Every line holding the word "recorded" should be copied from the material.

» **GIVEN MATERIAL**:
((

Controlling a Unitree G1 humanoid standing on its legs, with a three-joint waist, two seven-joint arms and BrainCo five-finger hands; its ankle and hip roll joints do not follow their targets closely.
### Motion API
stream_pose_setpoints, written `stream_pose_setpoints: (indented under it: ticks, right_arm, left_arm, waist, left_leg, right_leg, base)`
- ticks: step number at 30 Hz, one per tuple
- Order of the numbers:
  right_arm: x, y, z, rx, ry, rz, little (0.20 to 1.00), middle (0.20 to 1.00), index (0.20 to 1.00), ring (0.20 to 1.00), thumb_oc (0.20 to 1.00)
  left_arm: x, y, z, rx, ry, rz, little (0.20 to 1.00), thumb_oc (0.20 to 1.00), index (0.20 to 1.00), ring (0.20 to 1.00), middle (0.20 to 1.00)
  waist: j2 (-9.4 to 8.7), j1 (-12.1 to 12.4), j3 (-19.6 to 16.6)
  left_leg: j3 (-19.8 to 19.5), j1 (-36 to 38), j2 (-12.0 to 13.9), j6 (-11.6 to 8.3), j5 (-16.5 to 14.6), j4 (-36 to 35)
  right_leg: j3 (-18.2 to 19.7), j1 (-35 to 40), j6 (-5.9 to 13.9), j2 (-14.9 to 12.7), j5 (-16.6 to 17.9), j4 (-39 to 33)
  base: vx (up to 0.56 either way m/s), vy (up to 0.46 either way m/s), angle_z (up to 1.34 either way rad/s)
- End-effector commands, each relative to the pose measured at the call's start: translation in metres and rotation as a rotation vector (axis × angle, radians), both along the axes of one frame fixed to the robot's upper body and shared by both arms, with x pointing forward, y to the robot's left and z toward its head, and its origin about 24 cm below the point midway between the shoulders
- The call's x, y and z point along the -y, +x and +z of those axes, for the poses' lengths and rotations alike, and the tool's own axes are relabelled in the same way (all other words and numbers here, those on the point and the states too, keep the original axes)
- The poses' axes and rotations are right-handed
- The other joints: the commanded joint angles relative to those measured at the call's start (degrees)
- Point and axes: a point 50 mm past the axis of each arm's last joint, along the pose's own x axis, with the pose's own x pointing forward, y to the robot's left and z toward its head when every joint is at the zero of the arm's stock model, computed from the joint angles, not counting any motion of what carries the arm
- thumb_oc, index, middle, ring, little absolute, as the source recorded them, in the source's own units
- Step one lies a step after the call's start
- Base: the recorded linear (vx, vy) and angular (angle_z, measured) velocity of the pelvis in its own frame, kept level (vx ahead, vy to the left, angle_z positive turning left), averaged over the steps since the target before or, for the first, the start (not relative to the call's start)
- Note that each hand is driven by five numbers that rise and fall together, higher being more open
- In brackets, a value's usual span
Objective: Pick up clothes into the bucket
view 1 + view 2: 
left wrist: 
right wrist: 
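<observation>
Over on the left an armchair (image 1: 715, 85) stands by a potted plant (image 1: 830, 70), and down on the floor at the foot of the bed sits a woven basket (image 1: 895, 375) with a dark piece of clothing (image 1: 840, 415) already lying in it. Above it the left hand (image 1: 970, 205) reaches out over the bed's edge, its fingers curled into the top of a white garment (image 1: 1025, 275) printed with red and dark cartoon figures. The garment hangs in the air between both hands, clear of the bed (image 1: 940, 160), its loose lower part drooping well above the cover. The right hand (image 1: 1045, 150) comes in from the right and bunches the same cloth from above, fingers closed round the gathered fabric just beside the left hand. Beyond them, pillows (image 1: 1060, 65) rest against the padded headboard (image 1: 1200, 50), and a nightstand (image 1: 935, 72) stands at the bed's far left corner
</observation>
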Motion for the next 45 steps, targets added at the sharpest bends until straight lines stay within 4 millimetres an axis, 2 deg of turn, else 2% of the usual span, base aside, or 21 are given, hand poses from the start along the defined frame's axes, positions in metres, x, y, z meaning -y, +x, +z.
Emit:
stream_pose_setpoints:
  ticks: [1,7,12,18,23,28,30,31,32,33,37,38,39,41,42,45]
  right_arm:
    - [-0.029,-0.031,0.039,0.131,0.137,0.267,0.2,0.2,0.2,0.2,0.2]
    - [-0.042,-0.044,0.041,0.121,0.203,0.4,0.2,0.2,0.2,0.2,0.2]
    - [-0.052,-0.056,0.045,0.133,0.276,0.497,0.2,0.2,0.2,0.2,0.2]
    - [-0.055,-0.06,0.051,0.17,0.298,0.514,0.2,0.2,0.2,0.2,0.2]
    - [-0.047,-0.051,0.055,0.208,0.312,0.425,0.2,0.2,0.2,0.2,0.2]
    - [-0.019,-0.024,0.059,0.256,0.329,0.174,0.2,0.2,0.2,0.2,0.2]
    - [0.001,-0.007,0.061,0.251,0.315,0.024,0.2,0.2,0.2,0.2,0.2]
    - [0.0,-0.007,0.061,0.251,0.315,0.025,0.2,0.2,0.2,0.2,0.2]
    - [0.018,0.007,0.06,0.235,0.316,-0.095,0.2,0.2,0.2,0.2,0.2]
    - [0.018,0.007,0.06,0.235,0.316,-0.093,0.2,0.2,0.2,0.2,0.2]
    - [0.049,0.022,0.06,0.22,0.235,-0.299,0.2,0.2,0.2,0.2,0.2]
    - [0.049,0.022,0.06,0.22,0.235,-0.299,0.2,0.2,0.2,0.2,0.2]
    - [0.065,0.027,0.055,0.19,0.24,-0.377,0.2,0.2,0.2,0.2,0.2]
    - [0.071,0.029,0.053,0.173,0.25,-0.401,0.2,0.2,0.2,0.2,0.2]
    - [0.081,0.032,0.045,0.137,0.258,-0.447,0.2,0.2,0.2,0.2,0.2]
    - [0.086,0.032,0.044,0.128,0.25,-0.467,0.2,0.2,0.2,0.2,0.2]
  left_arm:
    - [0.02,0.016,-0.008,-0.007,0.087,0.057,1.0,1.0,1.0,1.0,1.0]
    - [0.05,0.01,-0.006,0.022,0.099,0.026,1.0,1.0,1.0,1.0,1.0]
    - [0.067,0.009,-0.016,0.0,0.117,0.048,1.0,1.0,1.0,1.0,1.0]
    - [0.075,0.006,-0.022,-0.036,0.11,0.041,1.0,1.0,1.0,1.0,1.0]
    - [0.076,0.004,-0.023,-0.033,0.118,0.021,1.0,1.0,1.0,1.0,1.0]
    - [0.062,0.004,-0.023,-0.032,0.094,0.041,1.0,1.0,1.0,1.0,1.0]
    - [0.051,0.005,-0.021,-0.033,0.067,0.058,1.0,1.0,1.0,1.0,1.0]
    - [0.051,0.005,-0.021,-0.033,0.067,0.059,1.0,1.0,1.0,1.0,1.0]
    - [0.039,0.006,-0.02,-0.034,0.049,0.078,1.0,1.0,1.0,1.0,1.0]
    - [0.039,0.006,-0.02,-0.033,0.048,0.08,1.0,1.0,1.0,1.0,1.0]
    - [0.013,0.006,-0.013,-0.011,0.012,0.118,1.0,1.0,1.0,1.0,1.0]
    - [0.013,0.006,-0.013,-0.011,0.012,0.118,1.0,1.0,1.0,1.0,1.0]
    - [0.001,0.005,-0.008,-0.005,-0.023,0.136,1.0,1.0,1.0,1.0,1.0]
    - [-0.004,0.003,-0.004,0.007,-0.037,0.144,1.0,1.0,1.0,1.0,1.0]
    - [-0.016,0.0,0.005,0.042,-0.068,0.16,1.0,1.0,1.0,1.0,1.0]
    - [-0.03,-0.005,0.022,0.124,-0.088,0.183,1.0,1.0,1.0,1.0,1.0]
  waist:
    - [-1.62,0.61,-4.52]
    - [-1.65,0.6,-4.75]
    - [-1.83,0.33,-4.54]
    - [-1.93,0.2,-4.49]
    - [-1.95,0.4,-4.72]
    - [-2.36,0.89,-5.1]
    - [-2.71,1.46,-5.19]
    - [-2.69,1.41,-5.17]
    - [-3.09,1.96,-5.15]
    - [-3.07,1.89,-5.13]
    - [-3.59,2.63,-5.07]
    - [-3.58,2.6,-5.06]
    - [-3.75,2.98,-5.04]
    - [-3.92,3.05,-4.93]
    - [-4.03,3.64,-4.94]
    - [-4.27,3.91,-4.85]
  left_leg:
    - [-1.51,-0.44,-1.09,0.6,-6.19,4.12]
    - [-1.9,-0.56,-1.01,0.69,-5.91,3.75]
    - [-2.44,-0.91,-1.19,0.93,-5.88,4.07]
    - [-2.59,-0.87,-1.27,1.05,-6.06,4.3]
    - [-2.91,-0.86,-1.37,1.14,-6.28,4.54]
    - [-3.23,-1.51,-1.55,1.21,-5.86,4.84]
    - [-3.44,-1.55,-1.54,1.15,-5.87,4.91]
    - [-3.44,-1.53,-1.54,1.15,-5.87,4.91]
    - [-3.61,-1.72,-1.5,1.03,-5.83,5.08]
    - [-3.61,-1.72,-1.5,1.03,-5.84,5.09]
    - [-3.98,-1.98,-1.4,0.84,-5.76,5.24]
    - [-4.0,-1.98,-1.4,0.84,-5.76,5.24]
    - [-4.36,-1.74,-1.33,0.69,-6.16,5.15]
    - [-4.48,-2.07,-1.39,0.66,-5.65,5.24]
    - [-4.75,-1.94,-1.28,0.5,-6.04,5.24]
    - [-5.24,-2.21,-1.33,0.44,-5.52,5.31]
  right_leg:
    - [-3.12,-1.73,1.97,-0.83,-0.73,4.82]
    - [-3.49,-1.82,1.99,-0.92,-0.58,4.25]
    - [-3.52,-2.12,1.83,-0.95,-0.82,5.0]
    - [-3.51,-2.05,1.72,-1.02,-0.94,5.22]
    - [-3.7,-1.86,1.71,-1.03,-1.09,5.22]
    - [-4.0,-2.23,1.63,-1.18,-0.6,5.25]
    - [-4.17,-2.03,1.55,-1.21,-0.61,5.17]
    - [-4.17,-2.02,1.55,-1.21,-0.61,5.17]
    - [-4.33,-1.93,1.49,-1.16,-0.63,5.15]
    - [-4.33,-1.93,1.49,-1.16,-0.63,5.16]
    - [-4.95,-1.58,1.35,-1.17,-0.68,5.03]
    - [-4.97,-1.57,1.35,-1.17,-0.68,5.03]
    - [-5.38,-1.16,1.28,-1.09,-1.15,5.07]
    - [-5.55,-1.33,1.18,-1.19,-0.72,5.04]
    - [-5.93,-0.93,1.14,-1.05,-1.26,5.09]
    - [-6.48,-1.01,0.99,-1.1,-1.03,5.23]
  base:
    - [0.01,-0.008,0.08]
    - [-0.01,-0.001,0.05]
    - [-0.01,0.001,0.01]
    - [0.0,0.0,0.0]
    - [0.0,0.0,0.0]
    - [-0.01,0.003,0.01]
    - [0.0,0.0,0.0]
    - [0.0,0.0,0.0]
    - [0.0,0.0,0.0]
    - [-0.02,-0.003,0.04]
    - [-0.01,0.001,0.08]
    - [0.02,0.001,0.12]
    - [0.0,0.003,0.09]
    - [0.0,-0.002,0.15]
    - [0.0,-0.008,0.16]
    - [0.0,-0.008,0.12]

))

» **EXERCISE SOLUTION**:
- thumb_oc, index, middle, ring, little absolute, as the source recorded them, in the source's own units
- Base: the recorded linear (vx, vy) and angular (angle_z, measured) velocity of the pelvis in its own frame, kept level (vx ahead, vy to the left, angle_z positive turning left), averaged over the steps since the target before or, for the first, the start (not relative to the call's start)

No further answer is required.